One relatively new group getting involved is Kelly Loeffler’s Greater Georgia. Although they’re not endorsing candidates. they are texting to turn out voters in the races they’ve identified as the most competitive. Along with Brookhaven and Savannah, the list includes Johns Creek, Roswell, Chamblee, Peachtree Corners, Jonesboro, Tyrone and Fayetteville.

Issues will be on the ballot along with local offices. DeKalb and other counties will vote on SPLOSTs, meaning voters will be asked to approve a special purpose local option sales tax question on the ballot for local improvements.

And in Warner Robins, along with a city council seat, voters will decide the all important question of whether or not to allow alcohol to be served at Sunday brunch.

One city that won’t be voting at all is Gainesville, where so few candidates filed to run for the upcoming city council and school board races that the election was officially canceled since the races were already decided.

Gainesville Mayor Sam Couvillon, who was reelected in 2022, said the lack of candidates is distressing. “If you follow social media, people always like to hate the mayor and council members and say, ‘We need to vote them out.’ And then when we had an option for three people to be opposed, nobody ran against them.”

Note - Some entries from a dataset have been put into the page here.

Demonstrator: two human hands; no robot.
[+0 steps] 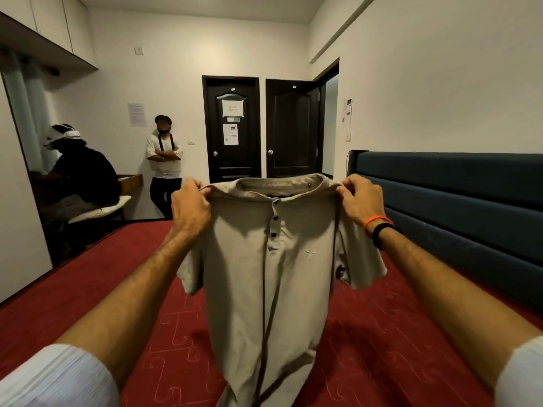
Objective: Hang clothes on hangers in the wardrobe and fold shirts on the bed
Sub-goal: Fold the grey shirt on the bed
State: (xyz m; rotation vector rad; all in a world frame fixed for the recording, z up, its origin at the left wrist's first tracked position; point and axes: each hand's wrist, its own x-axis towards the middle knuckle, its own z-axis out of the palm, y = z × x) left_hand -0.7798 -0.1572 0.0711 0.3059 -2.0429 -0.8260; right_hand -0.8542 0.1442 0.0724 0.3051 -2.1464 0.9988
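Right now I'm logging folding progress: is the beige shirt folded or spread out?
Spread, not folded. The beige shirt hangs full length, both hands, left and right, pinching its shoulders above the bed.

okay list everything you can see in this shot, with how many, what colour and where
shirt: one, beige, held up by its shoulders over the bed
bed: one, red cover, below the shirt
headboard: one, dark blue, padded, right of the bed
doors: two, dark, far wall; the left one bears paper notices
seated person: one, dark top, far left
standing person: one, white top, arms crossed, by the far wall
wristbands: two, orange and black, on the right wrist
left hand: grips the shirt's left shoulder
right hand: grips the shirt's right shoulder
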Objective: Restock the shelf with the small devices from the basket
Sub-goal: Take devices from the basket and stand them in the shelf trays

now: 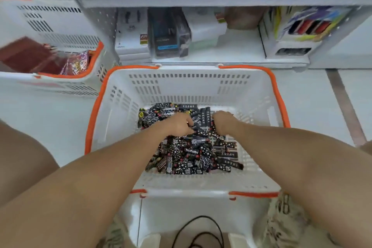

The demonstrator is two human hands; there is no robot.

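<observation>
Both grips down in the pile of small devices [193,145]: left hand [178,125] with fingers curled into the top of the heap, seemingly closed round a few pieces; right hand [222,124] likewise curled and buried to the knuckles, holding a star-printed piece or two, though exact count hidden by the fingers. Devices black, patterned with stars and stripes, heaped loose across the floor of the white basket [181,86] with orange rim handles. Basket set on the floor directly before the lowest shelf [227,50].

Judged as the gathering step: handful being collected, nothing yet carried across. Next move likely called for a firm lift clear of the basket wall, then a reach forward to the bare stretch of shelf between the dark boxed goods [167,34] and the white display carton [291,36]; loose pieces apt to slip from an overfull handful.

Both forearms stretched forward and down, converging over the basket middle, wrists bent downward, hands near each other but apart. Second basket [50,32] at left holding reddish packets. Black cable [199,231] on the floor near the body.
</observation>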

Couvillion said he always encourages people to run for office. “I say there’s no shame in losing, there’s only shame in not putting yourself out there.”

State Rep. Teri Anulewitcz, D-Smyrna, said she noticed multiple local offices in Cobb County go unchallenged as well, including in Smyrna. “I do worry that it’s a harbinger of just a general sense of disengagement in the electoral process,” she said.

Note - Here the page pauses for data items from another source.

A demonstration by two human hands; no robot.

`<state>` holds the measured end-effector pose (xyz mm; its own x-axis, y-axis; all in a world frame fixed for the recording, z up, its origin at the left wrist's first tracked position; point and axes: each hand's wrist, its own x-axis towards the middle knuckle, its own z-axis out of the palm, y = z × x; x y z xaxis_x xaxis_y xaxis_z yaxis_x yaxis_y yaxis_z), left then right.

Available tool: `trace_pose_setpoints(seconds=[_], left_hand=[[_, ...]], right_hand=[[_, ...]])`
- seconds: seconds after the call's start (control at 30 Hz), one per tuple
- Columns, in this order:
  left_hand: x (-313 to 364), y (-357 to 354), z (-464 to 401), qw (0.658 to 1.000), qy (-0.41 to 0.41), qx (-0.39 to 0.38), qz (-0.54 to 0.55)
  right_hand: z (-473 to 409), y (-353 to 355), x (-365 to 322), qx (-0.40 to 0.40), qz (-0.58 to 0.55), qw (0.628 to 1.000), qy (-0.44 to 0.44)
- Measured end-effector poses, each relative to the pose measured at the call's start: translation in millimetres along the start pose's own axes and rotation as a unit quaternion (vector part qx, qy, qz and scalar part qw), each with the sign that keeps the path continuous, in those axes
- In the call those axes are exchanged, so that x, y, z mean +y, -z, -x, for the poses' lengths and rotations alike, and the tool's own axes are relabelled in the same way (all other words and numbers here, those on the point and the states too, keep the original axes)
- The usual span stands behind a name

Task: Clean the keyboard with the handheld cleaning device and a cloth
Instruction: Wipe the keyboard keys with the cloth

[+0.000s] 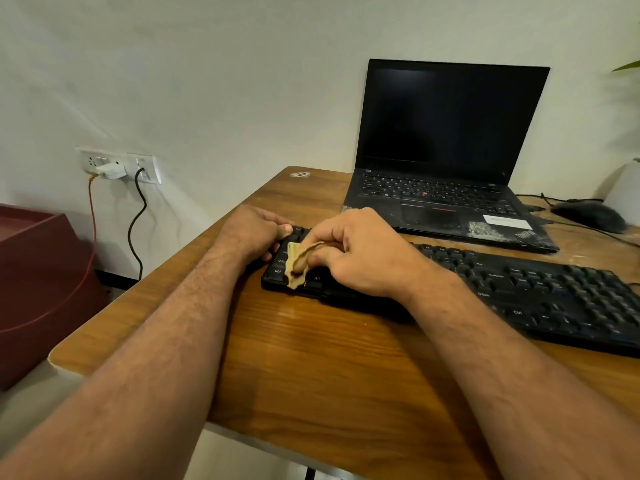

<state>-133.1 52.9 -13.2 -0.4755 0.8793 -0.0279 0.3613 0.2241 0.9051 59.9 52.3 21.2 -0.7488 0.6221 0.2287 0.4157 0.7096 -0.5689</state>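
Head view: the right end of the black keyboard (519, 289) was cut off by the picture's edge, and the keys under the right hand (360, 254) were hidden. A black laptop (446, 161) was stood open beyond the fingers, with a mouse (588, 216) seen far to their right. The keyboard was laid on the wooden table (311, 358). Its left end was gripped by the left hand (256, 233), thumb on top. A tan cloth (296, 265) was pinched in the right hand's curled fingers and pressed on the left keys.
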Motion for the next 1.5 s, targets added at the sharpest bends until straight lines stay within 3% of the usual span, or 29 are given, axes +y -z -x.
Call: trace_pose_setpoints(seconds=[0.13,0.23,0.33,0.53,0.6,0.67,0.87,1.07,1.2,1.33,1.5], left_hand=[[-1,-1,-2,1.0,-0.001,0.001,0.01],[0,-1,0,1.0,0.001,0.003,0.012],[1,0,2,1.0,0.006,0.001,0.011],[2,-1,3,1.0,-0.013,0.014,-0.015],[2,-1,3,0.999,-0.019,0.018,-0.028],[3,-1,3,0.999,-0.018,0.023,-0.036],[2,-1,0,0.999,-0.014,0.02,-0.031],[2,-2,2,0.999,-0.008,0.021,-0.025],[3,-1,2,0.999,-0.011,0.028,-0.039],[0,-1,0,0.999,-0.008,0.024,-0.034],[-1,-1,-3,0.999,-0.009,0.022,-0.035]], right_hand=[[-9,-4,12,-0.024,0.082,0.996,-0.022],[-18,-3,21,0.077,0.177,0.98,-0.047],[-29,-2,27,0.171,0.17,0.968,-0.065],[-28,-13,5,0.035,0.1,0.994,-0.032],[-19,-9,-2,0.012,0.018,1.0,-0.01],[-12,-7,-3,0.009,-0.032,0.999,0.016],[-14,-12,7,-0.001,0.024,0.999,0.028],[-31,-6,15,0.111,0.126,0.985,-0.05],[-18,-6,1,0.023,0.077,0.997,-0.02],[-5,4,-4,0.001,-0.017,1.0,-0.001],[3,-6,-9,-0.022,0.016,0.997,0.075]])
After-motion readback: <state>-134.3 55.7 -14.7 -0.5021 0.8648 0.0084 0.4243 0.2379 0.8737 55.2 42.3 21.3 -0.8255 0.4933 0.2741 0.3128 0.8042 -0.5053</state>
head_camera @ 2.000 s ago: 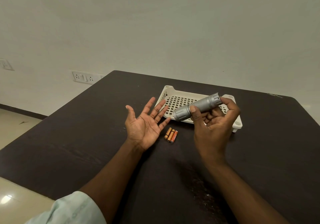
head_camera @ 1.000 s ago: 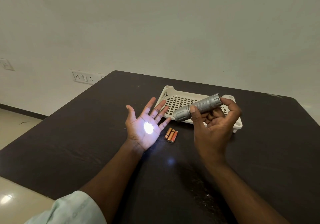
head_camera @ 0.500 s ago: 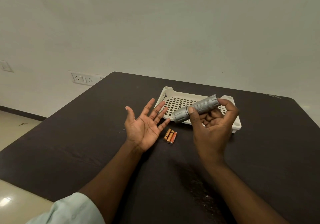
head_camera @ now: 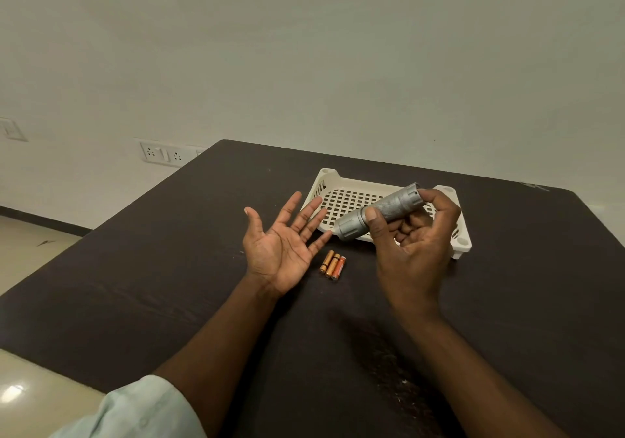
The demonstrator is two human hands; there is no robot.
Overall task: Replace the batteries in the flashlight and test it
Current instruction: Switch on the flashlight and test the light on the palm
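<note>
My right hand [head_camera: 411, 244] grips a short silver flashlight [head_camera: 389, 207], thumb across its knurled body and a fingertip on its rear end. Its lens end points down-left toward my left hand [head_camera: 282, 244], which is held palm up with fingers spread and nothing in it. No light spot shows on the palm. Three orange AAA batteries [head_camera: 333, 265] lie side by side on the dark table [head_camera: 169, 268], between my two hands.
A cream slotted plastic tray [head_camera: 341, 197] sits on the table behind my hands, partly hidden by the flashlight and my right hand. A wall socket [head_camera: 164, 154] is on the wall beyond the table's left far corner. The floor lies beyond the table's left edge.
A bright spot of light lit my left palm one second ago and is gone now. Both hands and the flashlight stay nearly where they were.
</note>
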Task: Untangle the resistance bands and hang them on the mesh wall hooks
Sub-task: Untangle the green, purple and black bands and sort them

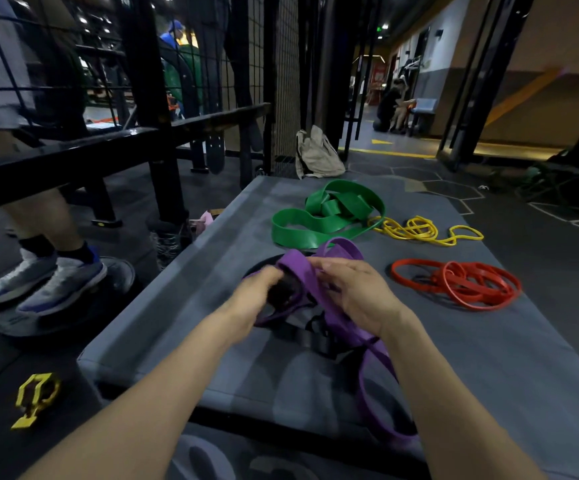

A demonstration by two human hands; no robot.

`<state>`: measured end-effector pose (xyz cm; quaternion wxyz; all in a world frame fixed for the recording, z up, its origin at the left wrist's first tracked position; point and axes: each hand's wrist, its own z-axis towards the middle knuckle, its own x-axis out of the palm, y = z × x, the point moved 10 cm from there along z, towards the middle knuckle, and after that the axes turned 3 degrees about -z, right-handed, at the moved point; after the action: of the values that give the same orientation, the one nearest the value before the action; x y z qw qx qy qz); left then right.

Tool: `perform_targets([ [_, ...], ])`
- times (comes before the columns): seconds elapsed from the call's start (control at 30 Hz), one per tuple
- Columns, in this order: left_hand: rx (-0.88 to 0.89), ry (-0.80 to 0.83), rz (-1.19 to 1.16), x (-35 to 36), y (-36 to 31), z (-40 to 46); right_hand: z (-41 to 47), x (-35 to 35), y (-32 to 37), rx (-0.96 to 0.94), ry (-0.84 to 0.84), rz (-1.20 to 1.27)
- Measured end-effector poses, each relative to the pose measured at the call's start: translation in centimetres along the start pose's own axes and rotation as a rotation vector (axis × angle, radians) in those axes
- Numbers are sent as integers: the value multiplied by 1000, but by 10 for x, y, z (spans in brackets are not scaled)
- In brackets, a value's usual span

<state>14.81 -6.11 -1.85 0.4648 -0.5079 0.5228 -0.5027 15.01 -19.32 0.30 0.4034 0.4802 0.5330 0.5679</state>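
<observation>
A purple band [373, 372] is knotted with a black band [315, 337] on a grey mat [489, 358]. My left hand [250, 303] grips the tangle at its left, fingers closed on dark and purple strands; the hand is blurred. My right hand [354, 292] holds a raised fold of the purple band. Farther back lie a wide green band [319, 220], a thin yellow band [419, 230] and a coiled red band [461, 282]. The black mesh wall [191, 64] stands at the back left; I cannot make out hooks on it.
Another person's legs and grey-blue shoes [49, 278] stand on a round disc at the left. A black metal rail [73, 154] crosses the left side. A beige bag [317, 154] leans by the mesh. A yellow clip-like thing [35, 400] lies on the floor.
</observation>
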Motion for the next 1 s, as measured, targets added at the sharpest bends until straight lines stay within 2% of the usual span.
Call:
perform_targets([
  [0.03,-73,42,-146,2,4,-1,-1,8,-2,8,29,-56],
  [0.1,-149,102,-191,3,9,-4,-1,17,-9,28,54,-150],
  [0.23,-167,-86,-126,-20,14,-7,2,27,-13,7,146,-204],
  [0.37,-219,-171,-195,-43,23,-5,6,-3,-5,-38,-69,-405],
  [0.43,-252,-162,-271,-49,25,-8,9,-11,-8,-51,-110,-545],
  [0.5,-280,-147,-357,-54,28,-10,12,-7,-18,-39,-62,-705],
  [0.67,-321,-182,-482,-75,33,-14,8,32,-35,-65,190,-1143],
  [0.8,-297,-230,-448,-94,36,-16,4,48,-37,-74,291,-1217],
  [1.0,-265,-244,-258,-111,36,-20,3,59,-50,12,375,-1164],
])
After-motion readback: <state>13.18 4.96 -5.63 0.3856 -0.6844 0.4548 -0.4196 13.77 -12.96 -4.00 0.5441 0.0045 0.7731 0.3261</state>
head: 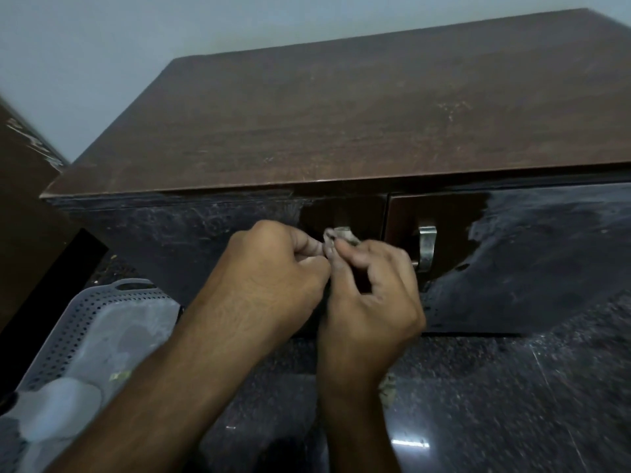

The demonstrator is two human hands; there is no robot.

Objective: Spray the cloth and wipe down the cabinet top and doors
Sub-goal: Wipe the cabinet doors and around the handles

You can check your polling location and voter registration status on your MyVoter page at the Secretary of State’s office, and come back to AJC.com, where we’ll have more information about individual candidates closer to the election.

Until then, remember that your mayor, city council, and other local leaders will be making crucial decisions for your family and your community, whether we ever have a Speaker of the House in America again or not.